Work item:
Line for line, the listing below is to be transcribed exactly.
---------- Collected data ----------
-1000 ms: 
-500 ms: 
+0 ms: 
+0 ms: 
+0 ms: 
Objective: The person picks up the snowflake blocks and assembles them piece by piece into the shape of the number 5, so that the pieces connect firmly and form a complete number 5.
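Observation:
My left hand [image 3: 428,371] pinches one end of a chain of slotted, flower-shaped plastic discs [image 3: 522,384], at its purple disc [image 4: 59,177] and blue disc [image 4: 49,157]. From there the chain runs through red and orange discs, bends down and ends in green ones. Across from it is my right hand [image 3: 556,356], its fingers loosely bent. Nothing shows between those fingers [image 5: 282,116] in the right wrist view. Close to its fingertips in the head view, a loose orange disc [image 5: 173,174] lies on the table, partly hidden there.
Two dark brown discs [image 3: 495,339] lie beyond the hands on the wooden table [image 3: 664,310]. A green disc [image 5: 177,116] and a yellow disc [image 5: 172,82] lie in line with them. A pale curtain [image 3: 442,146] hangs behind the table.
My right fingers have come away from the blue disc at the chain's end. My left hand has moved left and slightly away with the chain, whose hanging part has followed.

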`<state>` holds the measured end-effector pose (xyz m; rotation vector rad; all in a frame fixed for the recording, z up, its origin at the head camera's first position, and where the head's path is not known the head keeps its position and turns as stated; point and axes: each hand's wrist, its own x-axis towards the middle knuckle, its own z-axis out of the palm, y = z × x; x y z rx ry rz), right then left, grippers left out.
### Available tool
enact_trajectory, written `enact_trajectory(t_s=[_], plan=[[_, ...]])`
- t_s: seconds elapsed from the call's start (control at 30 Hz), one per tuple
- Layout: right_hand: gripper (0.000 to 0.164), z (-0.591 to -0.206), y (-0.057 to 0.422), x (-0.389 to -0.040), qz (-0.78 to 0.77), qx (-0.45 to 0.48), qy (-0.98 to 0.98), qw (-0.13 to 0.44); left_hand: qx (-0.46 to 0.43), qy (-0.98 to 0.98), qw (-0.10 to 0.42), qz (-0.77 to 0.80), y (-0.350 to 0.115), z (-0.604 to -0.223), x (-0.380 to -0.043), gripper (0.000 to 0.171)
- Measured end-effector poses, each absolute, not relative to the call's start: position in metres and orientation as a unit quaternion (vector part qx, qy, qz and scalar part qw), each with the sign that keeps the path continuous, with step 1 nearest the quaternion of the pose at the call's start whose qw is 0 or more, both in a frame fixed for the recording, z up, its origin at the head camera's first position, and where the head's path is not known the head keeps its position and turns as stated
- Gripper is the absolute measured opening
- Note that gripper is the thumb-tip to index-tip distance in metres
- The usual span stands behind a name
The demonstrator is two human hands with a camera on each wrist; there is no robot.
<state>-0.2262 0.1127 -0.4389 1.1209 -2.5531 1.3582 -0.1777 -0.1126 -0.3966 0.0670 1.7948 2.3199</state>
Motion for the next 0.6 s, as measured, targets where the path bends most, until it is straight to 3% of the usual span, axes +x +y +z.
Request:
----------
Answer below:
-1000 ms: 
-500 ms: 
+0 ms: 
+0 ms: 
+0 ms: 
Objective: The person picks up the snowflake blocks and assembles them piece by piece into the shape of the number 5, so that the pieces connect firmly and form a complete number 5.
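Observation:
My left hand [image 3: 428,371] pinches one end of a chain of slotted, flower-shaped plastic discs [image 3: 522,384], at its purple disc [image 4: 59,177] and blue disc [image 4: 49,157]. From there the chain runs through red and orange discs, bends down and ends in green ones. Across from it is my right hand [image 3: 556,356], its fingers loosely bent. Nothing shows between those fingers [image 5: 282,116] in the right wrist view. Close to its fingertips in the head view, a loose orange disc [image 5: 173,174] lies on the table, partly hidden there.
Two dark brown discs [image 3: 495,339] lie beyond the hands on the wooden table [image 3: 664,310]. A green disc [image 5: 177,116] and a yellow disc [image 5: 172,82] lie in line with them. A pale curtain [image 3: 442,146] hangs behind the table.
My right fingers have come away from the blue disc at the chain's end. My left hand has moved left and slightly away with the chain, whose hanging part has followed.
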
`<state>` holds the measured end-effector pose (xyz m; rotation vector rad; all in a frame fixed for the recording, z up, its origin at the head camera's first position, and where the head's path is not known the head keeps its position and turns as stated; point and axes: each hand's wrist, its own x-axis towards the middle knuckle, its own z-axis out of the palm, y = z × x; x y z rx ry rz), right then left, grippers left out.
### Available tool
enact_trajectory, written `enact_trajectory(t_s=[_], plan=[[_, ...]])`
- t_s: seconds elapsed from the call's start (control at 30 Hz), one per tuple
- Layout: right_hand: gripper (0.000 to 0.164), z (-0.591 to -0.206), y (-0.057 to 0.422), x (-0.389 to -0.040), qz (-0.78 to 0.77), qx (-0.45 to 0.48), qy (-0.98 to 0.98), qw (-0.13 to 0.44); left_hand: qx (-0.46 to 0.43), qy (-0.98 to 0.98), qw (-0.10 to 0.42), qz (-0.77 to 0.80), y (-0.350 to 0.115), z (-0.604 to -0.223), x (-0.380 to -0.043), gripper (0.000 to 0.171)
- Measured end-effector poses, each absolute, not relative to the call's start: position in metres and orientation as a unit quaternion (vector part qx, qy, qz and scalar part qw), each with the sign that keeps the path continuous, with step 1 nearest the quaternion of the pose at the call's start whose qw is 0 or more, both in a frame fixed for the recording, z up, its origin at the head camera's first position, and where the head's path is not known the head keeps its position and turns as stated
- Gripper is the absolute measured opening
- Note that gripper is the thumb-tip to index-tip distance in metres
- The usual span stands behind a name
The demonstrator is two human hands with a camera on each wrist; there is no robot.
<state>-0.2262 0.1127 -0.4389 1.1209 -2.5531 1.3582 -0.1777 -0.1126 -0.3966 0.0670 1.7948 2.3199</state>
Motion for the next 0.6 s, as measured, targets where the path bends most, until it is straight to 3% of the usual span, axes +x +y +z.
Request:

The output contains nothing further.